→ Description of the task
The expected output is each line in the data below that includes the string "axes".

→ Given information
______
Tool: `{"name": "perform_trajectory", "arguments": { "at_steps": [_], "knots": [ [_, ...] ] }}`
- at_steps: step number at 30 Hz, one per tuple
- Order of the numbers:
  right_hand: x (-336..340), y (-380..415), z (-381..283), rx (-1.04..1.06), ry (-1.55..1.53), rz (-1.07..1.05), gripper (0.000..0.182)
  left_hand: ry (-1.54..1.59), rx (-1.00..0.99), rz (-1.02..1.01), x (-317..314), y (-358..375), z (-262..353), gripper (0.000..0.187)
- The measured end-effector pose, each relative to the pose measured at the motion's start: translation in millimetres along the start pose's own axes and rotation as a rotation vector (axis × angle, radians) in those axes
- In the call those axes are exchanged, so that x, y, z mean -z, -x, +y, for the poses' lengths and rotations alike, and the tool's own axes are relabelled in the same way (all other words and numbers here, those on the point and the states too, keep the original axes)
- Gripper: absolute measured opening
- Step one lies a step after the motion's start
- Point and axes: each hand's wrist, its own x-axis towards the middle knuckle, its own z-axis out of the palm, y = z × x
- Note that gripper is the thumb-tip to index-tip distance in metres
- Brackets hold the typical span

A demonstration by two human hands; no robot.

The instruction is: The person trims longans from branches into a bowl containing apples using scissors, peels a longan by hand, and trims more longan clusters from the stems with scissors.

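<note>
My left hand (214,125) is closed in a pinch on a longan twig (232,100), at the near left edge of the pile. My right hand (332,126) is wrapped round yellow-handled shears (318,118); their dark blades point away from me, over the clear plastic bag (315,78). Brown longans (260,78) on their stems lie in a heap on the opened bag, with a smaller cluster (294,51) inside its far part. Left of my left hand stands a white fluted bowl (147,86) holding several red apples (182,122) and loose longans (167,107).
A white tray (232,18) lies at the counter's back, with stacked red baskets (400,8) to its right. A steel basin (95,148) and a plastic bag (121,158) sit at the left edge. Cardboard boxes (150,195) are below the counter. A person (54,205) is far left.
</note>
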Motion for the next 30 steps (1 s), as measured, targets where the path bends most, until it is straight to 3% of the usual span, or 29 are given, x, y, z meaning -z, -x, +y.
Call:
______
→ Reply
- The measured end-effector pose, each relative to the pose measured at the motion's start: translation in millimetres along the start pose's own axes and rotation as a rotation vector (axis × angle, radians) in those axes
- In the call those axes are exchanged, so that x, y, z mean -z, -x, +y, for the poses' lengths and rotations alike, and the tool's own axes are relabelled in the same way (all other words and numbers here, those on the point and the states too, keep the original axes)
- Point and axes: each hand's wrist, its own x-axis towards the middle knuckle, its own z-axis out of the palm, y = z × x

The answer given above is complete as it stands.